* [DATA]:
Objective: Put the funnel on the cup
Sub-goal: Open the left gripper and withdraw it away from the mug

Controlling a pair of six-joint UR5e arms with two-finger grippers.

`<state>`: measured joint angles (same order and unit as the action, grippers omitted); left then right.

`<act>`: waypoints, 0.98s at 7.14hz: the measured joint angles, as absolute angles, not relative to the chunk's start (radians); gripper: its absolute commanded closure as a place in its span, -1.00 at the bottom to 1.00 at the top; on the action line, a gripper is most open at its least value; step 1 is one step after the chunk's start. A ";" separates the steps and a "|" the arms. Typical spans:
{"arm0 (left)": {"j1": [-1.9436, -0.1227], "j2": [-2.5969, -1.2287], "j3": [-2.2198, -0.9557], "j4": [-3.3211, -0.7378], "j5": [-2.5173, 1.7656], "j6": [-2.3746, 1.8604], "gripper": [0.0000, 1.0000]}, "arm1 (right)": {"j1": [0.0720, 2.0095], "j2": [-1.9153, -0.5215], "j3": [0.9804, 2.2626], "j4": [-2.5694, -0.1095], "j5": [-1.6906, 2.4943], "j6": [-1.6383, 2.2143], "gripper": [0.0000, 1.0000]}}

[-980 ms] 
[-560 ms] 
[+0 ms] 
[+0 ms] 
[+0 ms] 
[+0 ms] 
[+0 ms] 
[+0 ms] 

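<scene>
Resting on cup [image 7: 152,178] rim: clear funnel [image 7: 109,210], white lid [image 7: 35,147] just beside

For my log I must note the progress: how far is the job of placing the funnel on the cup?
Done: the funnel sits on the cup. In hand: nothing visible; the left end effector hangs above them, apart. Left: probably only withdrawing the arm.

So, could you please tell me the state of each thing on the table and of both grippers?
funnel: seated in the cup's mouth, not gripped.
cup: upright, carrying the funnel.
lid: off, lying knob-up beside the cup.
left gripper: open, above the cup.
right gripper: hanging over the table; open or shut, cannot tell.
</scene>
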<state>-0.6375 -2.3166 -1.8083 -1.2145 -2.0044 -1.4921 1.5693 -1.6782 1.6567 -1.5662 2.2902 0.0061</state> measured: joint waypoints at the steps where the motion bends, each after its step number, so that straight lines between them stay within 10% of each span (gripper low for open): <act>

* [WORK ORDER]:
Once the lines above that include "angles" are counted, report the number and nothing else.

* [EXERCISE RESULT]:
2